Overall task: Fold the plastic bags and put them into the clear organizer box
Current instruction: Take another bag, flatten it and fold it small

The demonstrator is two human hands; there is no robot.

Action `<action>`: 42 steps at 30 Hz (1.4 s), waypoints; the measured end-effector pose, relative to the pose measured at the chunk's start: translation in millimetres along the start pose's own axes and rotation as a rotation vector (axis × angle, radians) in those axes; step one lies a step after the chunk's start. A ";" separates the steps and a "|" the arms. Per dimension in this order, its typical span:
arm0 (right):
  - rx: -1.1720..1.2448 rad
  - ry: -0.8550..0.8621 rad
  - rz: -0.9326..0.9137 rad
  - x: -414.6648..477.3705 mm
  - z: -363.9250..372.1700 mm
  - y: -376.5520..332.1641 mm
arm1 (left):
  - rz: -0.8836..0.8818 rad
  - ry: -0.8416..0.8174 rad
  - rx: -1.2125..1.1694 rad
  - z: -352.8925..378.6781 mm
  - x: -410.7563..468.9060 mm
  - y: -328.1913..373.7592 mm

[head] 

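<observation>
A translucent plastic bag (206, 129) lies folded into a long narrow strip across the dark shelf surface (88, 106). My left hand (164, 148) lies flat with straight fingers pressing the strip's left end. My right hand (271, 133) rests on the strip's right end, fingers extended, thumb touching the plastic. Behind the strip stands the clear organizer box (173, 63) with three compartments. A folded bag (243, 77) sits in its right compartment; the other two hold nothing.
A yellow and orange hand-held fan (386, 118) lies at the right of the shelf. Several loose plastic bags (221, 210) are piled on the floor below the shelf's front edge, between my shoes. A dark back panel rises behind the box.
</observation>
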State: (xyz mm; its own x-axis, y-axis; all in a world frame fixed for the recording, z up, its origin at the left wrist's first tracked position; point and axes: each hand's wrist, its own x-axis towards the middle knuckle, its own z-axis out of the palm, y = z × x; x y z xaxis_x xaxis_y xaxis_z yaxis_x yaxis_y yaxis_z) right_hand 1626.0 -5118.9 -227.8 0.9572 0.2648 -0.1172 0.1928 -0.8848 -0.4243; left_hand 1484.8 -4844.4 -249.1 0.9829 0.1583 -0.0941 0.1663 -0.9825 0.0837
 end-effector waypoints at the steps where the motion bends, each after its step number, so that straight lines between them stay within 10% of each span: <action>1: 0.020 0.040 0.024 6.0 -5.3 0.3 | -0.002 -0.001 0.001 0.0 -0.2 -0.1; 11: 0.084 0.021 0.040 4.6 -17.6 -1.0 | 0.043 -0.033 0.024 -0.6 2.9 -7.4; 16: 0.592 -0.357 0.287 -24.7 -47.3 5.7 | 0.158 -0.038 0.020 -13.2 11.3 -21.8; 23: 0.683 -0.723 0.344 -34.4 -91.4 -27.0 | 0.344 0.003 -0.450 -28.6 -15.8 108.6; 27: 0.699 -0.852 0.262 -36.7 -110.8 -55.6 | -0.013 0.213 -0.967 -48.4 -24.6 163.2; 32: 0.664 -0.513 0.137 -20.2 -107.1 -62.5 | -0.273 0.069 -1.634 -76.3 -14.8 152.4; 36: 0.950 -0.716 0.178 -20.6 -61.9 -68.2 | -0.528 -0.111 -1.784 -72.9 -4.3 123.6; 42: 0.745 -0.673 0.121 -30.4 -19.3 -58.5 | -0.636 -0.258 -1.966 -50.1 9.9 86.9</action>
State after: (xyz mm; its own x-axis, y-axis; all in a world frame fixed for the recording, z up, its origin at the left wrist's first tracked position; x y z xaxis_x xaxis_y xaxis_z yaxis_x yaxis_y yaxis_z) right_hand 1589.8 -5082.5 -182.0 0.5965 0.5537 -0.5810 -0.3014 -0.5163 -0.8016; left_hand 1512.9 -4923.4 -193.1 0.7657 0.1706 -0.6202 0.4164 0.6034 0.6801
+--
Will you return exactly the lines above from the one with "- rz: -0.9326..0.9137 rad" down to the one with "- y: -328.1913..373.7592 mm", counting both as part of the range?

__Exercise output__
  - rz: -0.9326..0.9137 rad
  - x: -414.6648..477.3705 mm
  - z: -363.9250..372.1700 mm
  - y: -376.5520..332.1641 mm
arm1 (left):
  - rz: -0.8836..0.8818 rad
  - ry: -0.8416..0.8174 rad
  - rx: -1.2125..1.1694 rad
  - z: -352.8925..378.6781 mm
  - x: -410.7563..468.9060 mm
  - y: -328.1913..373.7592 mm

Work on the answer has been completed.